START Dataset
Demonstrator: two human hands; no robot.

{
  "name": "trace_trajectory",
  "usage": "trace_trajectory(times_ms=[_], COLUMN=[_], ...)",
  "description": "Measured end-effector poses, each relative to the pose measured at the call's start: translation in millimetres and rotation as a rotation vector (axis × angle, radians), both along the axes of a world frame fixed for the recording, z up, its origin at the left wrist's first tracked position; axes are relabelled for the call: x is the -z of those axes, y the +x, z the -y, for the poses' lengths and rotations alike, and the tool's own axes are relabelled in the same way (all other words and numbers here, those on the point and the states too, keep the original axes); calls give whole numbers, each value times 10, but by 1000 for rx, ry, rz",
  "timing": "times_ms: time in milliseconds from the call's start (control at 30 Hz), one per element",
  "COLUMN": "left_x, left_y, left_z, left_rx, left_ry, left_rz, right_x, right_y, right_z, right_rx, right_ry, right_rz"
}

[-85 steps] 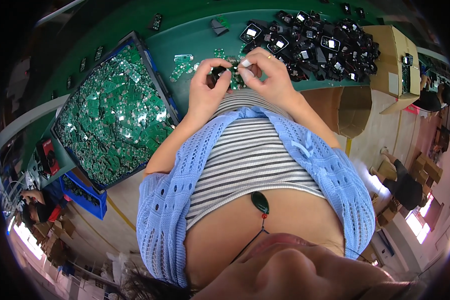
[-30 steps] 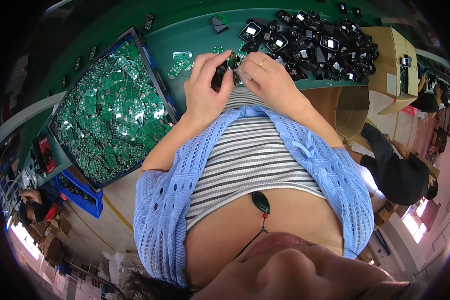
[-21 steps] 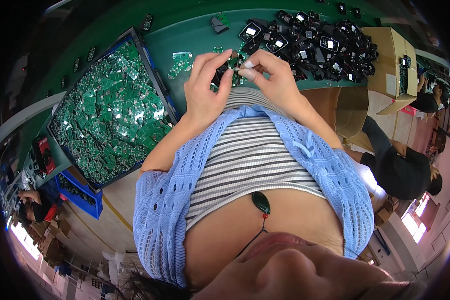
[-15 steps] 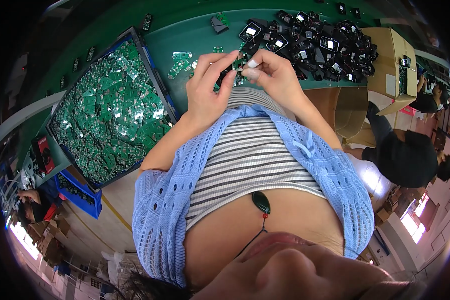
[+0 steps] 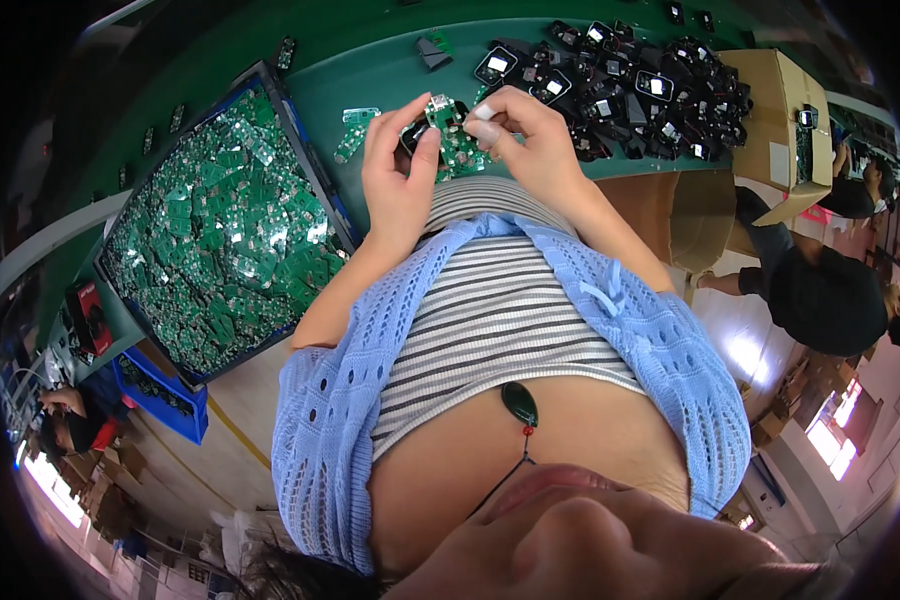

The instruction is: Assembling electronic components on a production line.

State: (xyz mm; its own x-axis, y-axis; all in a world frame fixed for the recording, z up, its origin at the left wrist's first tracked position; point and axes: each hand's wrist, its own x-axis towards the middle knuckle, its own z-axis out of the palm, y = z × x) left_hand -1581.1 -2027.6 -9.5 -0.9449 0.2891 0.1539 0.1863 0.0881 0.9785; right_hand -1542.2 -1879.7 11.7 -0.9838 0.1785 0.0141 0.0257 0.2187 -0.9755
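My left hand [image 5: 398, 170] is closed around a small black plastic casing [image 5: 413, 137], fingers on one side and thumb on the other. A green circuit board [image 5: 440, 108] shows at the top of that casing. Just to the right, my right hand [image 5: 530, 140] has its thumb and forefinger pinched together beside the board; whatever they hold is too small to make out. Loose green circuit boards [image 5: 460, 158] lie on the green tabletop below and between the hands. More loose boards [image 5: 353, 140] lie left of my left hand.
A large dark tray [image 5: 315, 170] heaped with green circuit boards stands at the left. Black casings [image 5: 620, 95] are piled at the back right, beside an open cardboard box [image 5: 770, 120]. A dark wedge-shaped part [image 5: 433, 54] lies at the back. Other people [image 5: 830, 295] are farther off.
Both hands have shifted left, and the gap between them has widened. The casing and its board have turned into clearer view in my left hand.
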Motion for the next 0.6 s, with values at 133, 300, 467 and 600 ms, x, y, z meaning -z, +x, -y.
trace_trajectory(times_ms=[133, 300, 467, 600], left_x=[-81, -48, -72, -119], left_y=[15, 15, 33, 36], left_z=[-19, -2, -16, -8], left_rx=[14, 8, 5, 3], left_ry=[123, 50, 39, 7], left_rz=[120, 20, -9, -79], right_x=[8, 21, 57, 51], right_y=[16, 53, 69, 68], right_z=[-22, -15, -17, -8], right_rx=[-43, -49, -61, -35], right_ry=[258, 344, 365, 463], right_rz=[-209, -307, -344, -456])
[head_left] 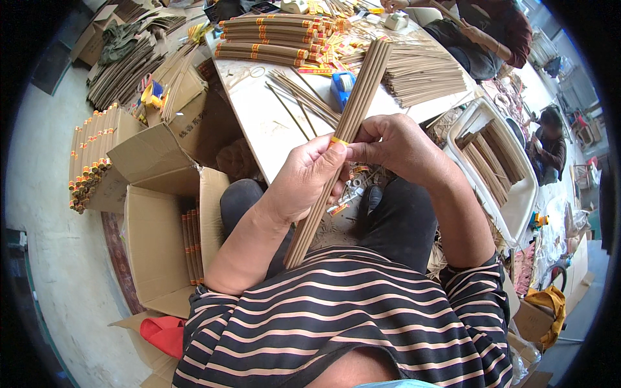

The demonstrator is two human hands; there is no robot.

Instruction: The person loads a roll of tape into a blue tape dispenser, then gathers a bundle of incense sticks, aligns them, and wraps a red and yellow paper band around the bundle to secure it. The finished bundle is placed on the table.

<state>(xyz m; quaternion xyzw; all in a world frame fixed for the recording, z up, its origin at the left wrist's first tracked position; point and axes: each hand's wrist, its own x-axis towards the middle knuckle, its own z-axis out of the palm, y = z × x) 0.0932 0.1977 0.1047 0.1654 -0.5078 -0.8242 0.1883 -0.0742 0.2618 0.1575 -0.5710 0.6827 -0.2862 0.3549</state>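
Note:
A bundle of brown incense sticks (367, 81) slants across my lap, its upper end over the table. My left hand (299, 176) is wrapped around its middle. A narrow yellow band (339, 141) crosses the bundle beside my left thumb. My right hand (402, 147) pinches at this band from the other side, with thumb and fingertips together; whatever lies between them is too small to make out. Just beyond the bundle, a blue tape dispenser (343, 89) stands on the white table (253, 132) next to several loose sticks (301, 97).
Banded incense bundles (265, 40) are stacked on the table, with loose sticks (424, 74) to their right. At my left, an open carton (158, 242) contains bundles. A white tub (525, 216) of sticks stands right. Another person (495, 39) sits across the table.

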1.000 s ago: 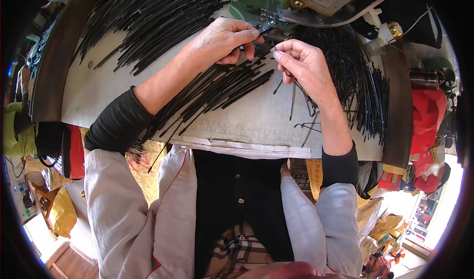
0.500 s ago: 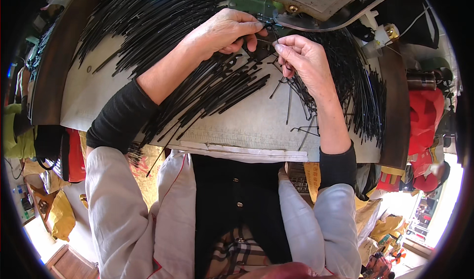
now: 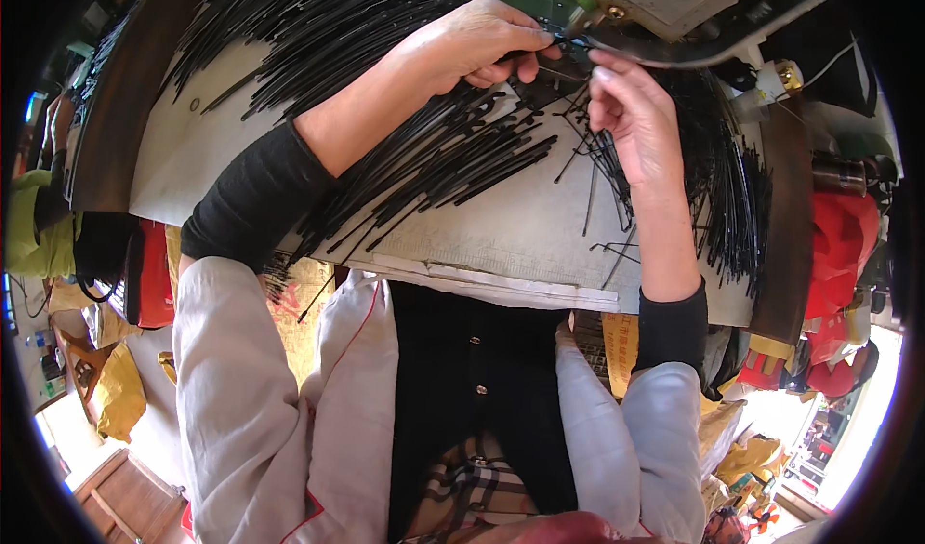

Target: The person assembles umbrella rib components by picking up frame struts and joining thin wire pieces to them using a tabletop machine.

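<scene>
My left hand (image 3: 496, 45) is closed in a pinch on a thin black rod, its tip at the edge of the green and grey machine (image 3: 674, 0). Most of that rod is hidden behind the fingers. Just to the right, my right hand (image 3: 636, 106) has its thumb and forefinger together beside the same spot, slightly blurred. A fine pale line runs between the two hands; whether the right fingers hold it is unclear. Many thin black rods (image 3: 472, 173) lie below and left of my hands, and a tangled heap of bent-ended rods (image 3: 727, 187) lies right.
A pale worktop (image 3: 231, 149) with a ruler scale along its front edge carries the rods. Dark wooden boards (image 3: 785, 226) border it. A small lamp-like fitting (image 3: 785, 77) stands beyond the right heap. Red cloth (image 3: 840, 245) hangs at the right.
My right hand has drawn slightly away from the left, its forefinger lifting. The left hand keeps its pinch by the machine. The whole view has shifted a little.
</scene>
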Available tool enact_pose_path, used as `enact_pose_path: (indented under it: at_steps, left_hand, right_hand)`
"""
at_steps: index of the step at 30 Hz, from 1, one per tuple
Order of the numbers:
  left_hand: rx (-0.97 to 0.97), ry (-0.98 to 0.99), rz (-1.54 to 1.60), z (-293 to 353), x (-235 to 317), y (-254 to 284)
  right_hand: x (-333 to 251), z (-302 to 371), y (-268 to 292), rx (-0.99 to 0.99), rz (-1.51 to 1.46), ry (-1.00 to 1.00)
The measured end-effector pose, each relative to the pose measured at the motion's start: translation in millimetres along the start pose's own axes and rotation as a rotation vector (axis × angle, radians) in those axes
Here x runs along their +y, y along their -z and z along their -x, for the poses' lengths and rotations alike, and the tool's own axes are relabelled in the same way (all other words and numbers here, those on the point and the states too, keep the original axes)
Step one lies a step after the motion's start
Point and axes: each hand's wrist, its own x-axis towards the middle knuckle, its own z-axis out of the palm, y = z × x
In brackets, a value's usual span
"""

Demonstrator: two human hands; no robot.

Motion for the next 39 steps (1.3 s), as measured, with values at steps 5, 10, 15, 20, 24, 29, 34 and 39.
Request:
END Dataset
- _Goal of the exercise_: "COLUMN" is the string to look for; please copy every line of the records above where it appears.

- _Written answer_:
  "usage": "trace_trajectory(times_ms=[_], COLUMN=[_], ...)",
  "COLUMN": "left_x, left_y, left_z, left_rx, left_ry, left_rz, right_x, right_y, right_z, right_rx, right_ry, right_rz"

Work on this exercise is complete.